Les collaborations, pour le meilleur et pour le pire

Publié le  17.01.2014

En tant que scénariste, il arrive fréquemment d’écrire à quatre mains. Que ce soit avec d’autres scénaristes, avec des réalisateurs ou des producteurs. J’ai tout essayé. Et le moins que l’on puisse dire, c’est que choisir un collaborateur, c’est comme choisir une paire de chaussures : soit ce sera confortable et permettra d’avancer plus vite, soit ce sera un calvaire sans fin qui vous donnera envie de vous enterrer sur place.

Au début, on accepte tout ce qui se présente. C’est comme ça que le premier réalisateur avec qui j’ai travaillé, qui habitait à une heure et demie de chez moi en voiture, s’arrangeait quand même pour oublier nos rendez-vous une fois sur deux, disait systématiquement « non » à toutes mes propositions et me présentait comme son « assistante ». Après ça, j’ai fait une mini dépression et je ne suis pas sortie de chez moi pendant trois semaines.

Le second réalisateur avec qui j’ai eu l’opportunité de collaborer habitait plus près. C’était déjà ça. Mais tous les matins, en allant chez lui, j’avais envie d’écraser ma voiture à pleine vitesse contre un arbre. Avec moi dedans.
Nous écrivions un film pour enfants. Avec des enfants donc.

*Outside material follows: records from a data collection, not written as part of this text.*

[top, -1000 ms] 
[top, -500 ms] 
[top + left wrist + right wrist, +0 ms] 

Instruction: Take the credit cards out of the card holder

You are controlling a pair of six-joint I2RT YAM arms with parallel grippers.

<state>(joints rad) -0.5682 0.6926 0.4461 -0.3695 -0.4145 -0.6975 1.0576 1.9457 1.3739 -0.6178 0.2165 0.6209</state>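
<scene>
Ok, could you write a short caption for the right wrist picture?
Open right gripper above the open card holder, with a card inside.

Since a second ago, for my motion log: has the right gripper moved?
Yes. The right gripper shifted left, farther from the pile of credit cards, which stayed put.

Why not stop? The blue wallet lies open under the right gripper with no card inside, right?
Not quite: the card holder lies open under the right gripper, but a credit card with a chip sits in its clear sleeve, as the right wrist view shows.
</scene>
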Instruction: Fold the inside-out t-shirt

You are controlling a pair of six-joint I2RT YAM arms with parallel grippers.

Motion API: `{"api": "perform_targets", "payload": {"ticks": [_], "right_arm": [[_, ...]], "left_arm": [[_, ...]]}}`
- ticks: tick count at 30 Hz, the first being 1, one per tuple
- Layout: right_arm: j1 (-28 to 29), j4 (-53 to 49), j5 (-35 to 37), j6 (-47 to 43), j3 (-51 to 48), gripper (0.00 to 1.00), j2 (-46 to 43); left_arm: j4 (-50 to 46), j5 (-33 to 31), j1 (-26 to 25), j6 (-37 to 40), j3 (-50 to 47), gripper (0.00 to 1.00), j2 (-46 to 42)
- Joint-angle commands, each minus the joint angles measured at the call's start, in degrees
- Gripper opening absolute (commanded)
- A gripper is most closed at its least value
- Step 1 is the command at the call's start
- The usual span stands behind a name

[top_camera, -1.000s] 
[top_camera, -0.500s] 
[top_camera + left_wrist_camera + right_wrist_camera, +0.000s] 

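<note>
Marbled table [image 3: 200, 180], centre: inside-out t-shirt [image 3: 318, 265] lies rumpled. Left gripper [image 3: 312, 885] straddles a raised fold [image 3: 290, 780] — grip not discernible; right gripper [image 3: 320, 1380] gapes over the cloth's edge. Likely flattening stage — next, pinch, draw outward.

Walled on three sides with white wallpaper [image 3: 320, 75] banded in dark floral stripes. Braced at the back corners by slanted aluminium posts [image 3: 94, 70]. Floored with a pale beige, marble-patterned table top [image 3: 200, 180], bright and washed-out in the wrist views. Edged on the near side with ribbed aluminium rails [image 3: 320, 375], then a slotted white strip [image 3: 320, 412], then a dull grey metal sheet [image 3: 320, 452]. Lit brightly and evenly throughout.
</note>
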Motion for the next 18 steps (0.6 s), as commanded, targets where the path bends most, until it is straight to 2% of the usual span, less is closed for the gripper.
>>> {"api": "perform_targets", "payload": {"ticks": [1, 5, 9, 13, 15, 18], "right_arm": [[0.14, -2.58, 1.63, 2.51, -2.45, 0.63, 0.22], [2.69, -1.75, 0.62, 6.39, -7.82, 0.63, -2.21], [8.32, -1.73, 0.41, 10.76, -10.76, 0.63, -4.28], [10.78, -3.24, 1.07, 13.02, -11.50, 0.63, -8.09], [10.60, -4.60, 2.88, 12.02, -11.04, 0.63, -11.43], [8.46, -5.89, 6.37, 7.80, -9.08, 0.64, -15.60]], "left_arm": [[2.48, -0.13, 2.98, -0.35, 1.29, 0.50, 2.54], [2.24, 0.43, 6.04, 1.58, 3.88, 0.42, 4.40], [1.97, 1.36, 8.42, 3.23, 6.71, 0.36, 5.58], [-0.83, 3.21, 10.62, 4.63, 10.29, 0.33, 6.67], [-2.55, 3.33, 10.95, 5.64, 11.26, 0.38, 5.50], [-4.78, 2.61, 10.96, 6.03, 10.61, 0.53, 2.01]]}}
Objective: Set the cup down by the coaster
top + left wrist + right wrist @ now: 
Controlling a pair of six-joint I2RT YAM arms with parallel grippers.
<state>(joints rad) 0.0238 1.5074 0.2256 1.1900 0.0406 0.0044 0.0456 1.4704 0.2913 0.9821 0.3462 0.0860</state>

Mais nous n’avions pas du tout le même langage. (C’était peut-être dû aux deux générations qui nous séparaient.)
Par conséquent, quand je mettais dans la bouche de notre jeune héros, par exemple :
–  « Waouw, c’est mortel ! »
Il me rétorquait :
– « Mais enfin, pourquoi il dit ça ? Il sait bien que ça ne va pas les tuer ! »
Moi :
– « Non, c’est juste une expression, ça signifie que c’est super. »
Lui :
– « Ah non, si je ne connais pas, personne ne connaît ! »
On s’est donc retrouvé avec des dialogues « contemporains », prononcés par un garçon de 8 ans, du genre : mazette, saperlipopette ou diantre…
Sans compter que nous étions 3 à écrire. Il écrivait un jour sur deux avec moi, et l’autre jour avec un autre scénariste, dont le travail consistait principalement à effacer tout ce que j’avais écrit la veille. À la fin je m’en foutais, je voulais juste mourir.

Et puis est venu le jour où l’une de mes anciennes profs m’a mise en contact avec un jeune réalisateur. Il avait besoin d’aide sur les dialogues. Alors que nous travaillions, habituée à être sur la défensive, je m’apprêtais à contester quand une impression fulgurante m’a traversé l’esprit : son idée est meilleure que la mienne ! J’étais sous le choc. Une collaboration ne se limitait donc pas à deux camps qui s’affrontent, mais elle pouvait se transformer en une émulation positive, où chaque idée est meilleure que la précédente. Waouw !

Depuis, je choisis avec soin les projets et les collaborateurs avec qui je travaille. Sujet, ton, personnalité, je scénarise aujourd’hui avec des personnes qui sont humainement et professionnellement compatibles. Des personnes avec qui je partage finalement une idée du monde, une philosophie de vie. Et quel bonheur ! Et quelle efficacité !

Bref, je ne m’aventure plus dans des écritures dont je sais d’avance qu’elles vont faire ressurgir mes envies suicidaires, mais au contraire dans celles qui donnent envie de se lever le matin et de s’investir à fond.